● **WHAT IS EXPECTED**
Every word of the data below has to be copied faithfully.

● **EXERCISE DATA**
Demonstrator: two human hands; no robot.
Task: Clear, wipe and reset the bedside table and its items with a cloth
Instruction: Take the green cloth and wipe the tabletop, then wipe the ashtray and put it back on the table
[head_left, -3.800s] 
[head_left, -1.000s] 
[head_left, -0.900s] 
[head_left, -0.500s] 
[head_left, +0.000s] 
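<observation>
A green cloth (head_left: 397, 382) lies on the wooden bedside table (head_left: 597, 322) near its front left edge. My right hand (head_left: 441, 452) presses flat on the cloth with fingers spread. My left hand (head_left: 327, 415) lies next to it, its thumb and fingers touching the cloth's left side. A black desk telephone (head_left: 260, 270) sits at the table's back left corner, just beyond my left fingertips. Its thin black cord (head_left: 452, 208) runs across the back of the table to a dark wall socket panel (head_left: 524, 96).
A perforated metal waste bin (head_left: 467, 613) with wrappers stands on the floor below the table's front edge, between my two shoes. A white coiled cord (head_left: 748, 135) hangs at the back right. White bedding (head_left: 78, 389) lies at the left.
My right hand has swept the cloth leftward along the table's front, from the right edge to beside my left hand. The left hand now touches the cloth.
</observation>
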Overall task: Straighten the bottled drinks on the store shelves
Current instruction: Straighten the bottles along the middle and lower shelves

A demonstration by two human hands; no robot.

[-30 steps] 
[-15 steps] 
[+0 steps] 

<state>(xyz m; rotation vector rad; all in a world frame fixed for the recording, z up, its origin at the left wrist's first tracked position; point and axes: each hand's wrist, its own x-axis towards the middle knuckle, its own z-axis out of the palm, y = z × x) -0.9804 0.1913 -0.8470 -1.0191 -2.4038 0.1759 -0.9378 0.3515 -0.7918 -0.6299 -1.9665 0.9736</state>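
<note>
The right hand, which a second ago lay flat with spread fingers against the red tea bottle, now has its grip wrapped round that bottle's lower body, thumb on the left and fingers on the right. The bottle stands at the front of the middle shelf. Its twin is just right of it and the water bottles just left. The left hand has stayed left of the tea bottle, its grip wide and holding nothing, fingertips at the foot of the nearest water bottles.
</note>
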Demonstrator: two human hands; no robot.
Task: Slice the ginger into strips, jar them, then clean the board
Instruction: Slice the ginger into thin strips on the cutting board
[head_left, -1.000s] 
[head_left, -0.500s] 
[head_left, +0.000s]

● **YOUR RESPONSE**
Demonstrator: two human hands; no robot.
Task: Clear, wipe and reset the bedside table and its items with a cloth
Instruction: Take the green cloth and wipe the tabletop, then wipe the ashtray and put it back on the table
[head_left, -3.800s] 
[head_left, -1.000s] 
[head_left, -0.900s] 
[head_left, -0.500s] 
[head_left, +0.000s] 
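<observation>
A green cloth (head_left: 397, 382) lies on the wooden bedside table (head_left: 597, 322) near its front left edge. My right hand (head_left: 441, 452) presses flat on the cloth with fingers spread. My left hand (head_left: 327, 415) lies next to it, its thumb and fingers touching the cloth's left side. A black desk telephone (head_left: 260, 270) sits at the table's back left corner, just beyond my left fingertips. Its thin black cord (head_left: 452, 208) runs across the back of the table to a dark wall socket panel (head_left: 524, 96).
A perforated metal waste bin (head_left: 467, 613) with wrappers stands on the floor below the table's front edge, between my two shoes. A white coiled cord (head_left: 748, 135) hangs at the back right. White bedding (head_left: 78, 389) lies at the left.
My right hand has swept the cloth leftward along the table's front, from the right edge to beside my left hand. The left hand now touches the cloth.
</observation>
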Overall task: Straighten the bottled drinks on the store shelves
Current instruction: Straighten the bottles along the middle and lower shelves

A demonstration by two human hands; no robot.

[-30 steps] 
[-15 steps] 
[+0 steps] 

<state>(xyz m; rotation vector rad; all in a world frame fixed for the recording, z up, its origin at the left wrist's first tracked position; point and axes: each hand's wrist, its own x-axis towards the middle knuckle, its own z-axis out of the palm, y = z × x) -0.9804 0.1913 -0.8470 -1.0191 -2.4038 0.1759 -0.9378 0.3515 -0.7918 -0.6299 -1.9665 0.9736</state>
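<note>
The right hand, which a second ago lay flat with spread fingers against the red tea bottle, now has its grip wrapped round that bottle's lower body, thumb on the left and fingers on the right. The bottle stands at the front of the middle shelf. Its twin is just right of it and the water bottles just left. The left hand has stayed left of the tea bottle, its grip wide and holding nothing, fingertips at the foot of the nearest water bottles.
</note>
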Demonstrator: two human hands; no robot.
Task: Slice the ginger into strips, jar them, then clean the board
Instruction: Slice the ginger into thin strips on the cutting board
[head_left, -1.000s] 
[head_left, -0.500s] 
[head_left, +0.000s]

This exercise has been fully answered.